Tuesday, November 24, 2009

against excess #1

I was surprised a few weeks ago when an academic friend and feminist responded to a note I had written in opposition to pornography. I had simply pointed out that the internet and the runaway mainstreaming of porn was likely to be more harmful than good, especially for young people with little or no experience of sex. If this was their portal to sex, then trouble was brewing. She said that porn was an issue of freedom of expression, that any censorship of the net was an attack upon choice and that people had the right to look or click off elsewhere. That, I suppose summarizes what might be a libertarian view.

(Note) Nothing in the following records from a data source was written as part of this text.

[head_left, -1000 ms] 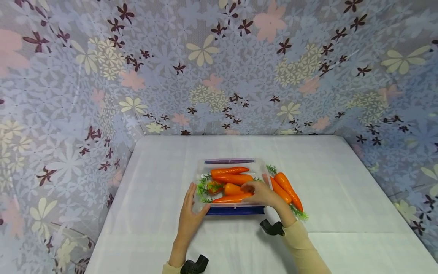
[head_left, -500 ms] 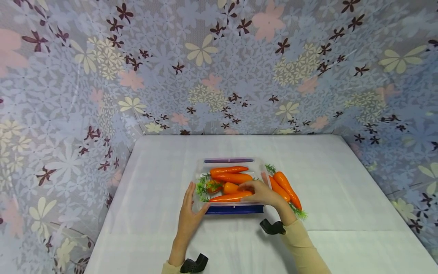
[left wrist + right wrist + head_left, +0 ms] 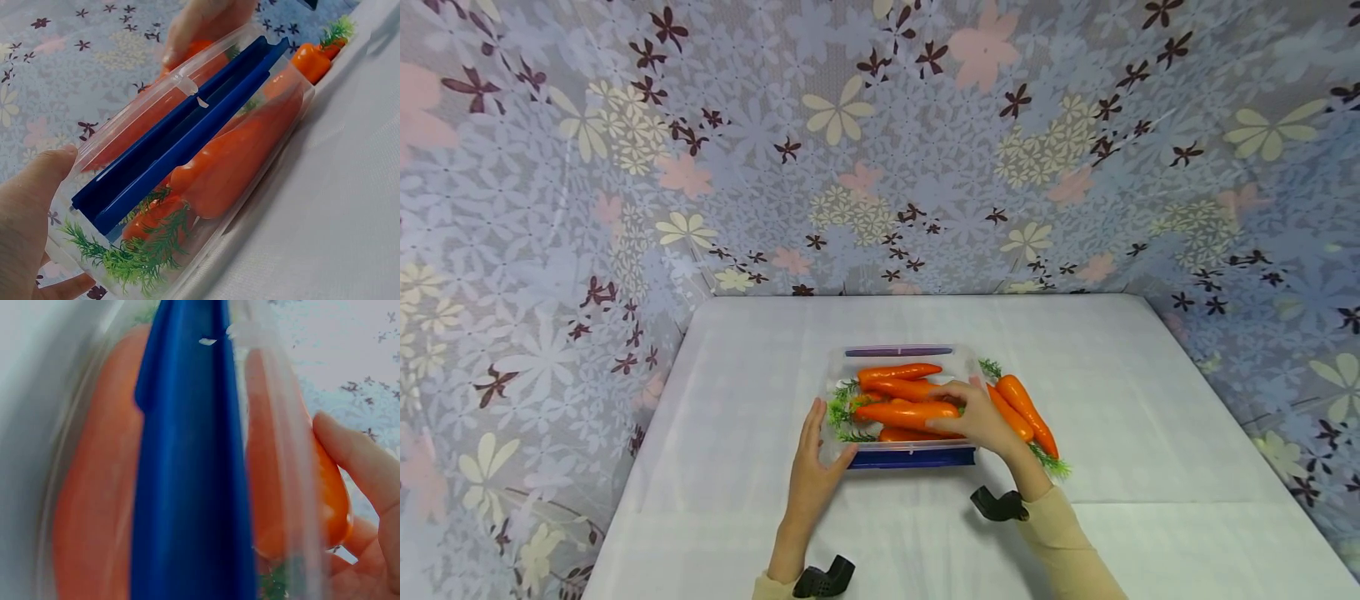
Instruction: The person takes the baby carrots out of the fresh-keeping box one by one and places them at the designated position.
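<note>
Beginning at the left, the white-covered counter point(image 3: 737, 400) is bordered by floral fabric point(image 3: 580, 250), which also rises behind it and along its right side. My left hand point(image 3: 812, 473) is at the left end of a clear plastic container point(image 3: 912, 446); its fingers extend fairly straight along the end wall, and its thumb touches the rim at the near corner. A black device point(image 3: 825, 577) is worn on that wrist, beside a pale sleeve point(image 3: 772, 588). The container sits on the counter with a blue flap point(image 3: 912, 459) on its near side and a darker flap point(image 3: 898, 352) on its far side. Inside, green fronds point(image 3: 841, 408) are bunched against the left end. To the right of these, an upper carrot point(image 3: 898, 372) lies along the far wall, a second carrot point(image 3: 891, 388) lies just in front of it, and a near carrot point(image 3: 906, 435) lies by the near wall. The held carrot point(image 3: 904, 413) is above the near one, within the container's outline, its narrow end pointing left; whether it rests on the carrots below I cannot tell. My right hand point(image 3: 983, 419) pinches its thick right end between thumb and fingers. My two hands are apart from each other. A second black device point(image 3: 997, 503) is on the right wrist. Just beyond the container's right end, two loose carrots point(image 3: 1032, 417) lie side by side on the counter, slanted, with greenery point(image 3: 1054, 463) at the near end and more at the far end.
</note>
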Tool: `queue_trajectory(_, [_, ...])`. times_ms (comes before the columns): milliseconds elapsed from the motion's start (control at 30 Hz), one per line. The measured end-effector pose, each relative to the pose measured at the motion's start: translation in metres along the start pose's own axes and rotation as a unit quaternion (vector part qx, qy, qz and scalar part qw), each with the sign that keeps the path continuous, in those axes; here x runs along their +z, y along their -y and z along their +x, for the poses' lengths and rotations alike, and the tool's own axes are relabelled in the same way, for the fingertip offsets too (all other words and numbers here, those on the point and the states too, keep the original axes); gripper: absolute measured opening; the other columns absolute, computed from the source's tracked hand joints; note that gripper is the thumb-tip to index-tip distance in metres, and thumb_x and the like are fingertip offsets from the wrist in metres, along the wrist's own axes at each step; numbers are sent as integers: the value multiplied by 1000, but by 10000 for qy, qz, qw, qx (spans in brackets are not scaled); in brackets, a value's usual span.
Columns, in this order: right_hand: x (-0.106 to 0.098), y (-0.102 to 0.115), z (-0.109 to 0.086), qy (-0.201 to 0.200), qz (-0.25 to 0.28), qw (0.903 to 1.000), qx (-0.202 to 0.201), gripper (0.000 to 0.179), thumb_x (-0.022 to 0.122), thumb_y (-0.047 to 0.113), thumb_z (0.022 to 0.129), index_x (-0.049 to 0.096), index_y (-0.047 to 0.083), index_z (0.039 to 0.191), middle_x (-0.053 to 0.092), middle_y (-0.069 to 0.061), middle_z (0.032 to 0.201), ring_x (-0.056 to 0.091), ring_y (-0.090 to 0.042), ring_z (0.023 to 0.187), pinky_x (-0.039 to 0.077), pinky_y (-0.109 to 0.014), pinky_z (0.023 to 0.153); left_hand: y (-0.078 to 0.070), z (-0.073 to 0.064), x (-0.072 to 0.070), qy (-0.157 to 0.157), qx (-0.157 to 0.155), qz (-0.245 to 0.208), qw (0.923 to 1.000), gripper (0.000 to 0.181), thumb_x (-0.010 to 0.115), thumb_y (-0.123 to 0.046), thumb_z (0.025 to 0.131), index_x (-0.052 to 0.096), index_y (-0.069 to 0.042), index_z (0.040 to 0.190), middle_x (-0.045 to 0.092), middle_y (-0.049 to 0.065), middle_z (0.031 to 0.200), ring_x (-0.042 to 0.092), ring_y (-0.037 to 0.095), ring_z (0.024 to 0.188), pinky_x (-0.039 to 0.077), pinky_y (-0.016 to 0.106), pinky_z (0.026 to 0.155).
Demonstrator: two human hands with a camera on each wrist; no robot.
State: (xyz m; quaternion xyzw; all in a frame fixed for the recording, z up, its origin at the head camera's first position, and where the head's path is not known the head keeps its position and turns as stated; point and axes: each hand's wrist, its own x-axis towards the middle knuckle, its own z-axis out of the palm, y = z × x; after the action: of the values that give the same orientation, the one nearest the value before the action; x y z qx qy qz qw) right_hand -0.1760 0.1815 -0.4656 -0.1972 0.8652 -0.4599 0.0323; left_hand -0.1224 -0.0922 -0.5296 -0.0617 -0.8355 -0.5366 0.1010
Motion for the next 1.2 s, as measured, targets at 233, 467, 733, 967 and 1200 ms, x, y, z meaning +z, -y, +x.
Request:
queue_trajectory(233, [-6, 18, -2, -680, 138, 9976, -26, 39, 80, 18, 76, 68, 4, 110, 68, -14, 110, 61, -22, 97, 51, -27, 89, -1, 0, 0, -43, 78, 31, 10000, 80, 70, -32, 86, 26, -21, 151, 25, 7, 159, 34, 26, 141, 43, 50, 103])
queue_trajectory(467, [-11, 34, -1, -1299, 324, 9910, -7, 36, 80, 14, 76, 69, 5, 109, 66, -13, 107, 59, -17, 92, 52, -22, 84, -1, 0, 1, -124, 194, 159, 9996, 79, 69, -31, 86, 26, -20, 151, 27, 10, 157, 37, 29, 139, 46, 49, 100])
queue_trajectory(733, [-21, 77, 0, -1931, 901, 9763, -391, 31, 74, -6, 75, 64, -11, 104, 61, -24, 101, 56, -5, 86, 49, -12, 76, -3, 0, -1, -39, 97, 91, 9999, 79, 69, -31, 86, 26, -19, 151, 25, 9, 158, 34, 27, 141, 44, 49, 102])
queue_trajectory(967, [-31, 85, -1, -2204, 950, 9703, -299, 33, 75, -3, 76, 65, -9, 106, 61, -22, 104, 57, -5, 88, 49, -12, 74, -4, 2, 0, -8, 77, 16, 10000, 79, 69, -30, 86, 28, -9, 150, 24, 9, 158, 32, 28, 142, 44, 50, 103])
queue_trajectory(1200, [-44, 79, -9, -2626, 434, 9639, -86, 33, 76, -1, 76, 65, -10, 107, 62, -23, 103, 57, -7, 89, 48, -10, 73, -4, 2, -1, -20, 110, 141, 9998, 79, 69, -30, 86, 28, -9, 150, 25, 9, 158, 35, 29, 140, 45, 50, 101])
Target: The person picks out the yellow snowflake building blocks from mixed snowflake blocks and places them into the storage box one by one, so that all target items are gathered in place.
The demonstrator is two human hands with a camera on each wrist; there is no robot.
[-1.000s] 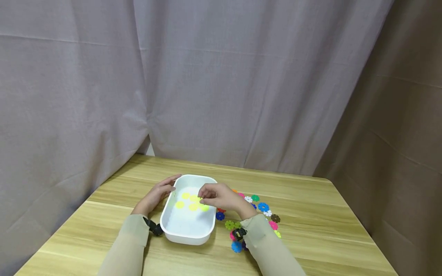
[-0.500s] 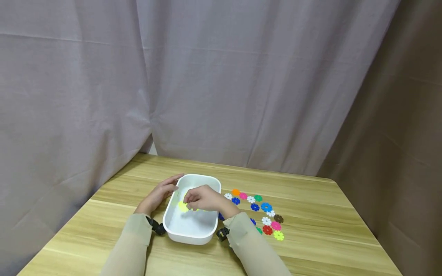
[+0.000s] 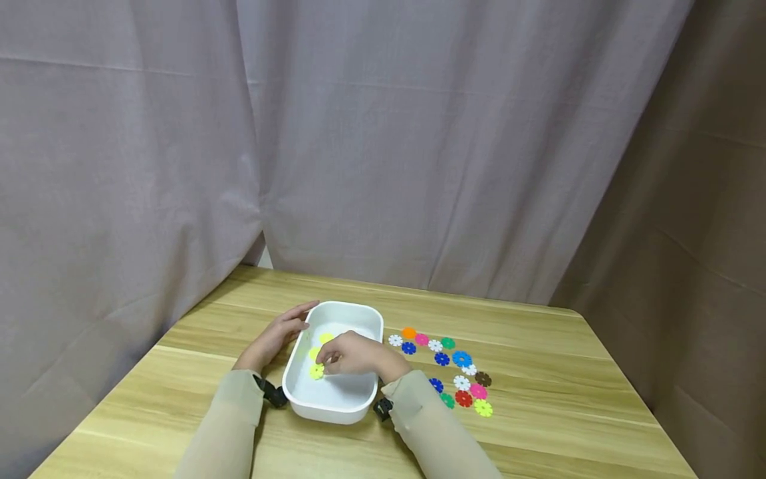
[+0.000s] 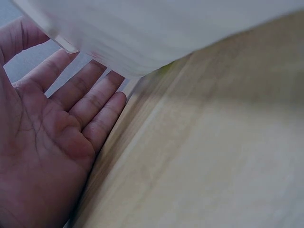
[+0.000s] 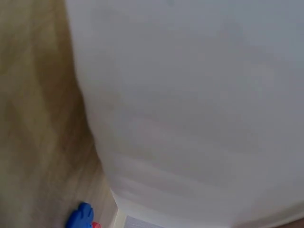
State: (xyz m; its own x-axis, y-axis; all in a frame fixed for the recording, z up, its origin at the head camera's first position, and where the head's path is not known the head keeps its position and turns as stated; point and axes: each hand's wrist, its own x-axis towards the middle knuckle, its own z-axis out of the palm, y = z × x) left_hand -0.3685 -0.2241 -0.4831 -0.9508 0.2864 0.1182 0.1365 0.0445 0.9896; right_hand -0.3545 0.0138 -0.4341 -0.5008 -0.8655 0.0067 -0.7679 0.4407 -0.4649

There is a lot to be said for freedom of expression. Generally speaking, its a good thing, though I fail to see how the untrammelled publishing of porn has anything to do with it. No I'm not fond of censorship but understand that in a cohesive society, not everything is available to everyone all the time. Nor should it be. As for the 'off-switch' debate, sure, people can decide. But can children? When did you last meet a teenager with such discernment? What are impressionable, developing minds to make of material that 30 years ago would have landed the disseminator in court?

Porn pushes the boundaries of society in ways that are hard to predict the consequences of. Porn addiction is already clinically documented. Porn has been directly implicated (through testimony)in crimes from child abuse to rape to murder. It doesn't take a feminist scholar to understand that a huge percentage of internet porn is anti-woman. As one porn actor said 'They are just faceless holes to fuck.' The depersonalisation of woman in what are increasingly normalised sexual contexts augers poorly for the psycho-sexual health of young men and women.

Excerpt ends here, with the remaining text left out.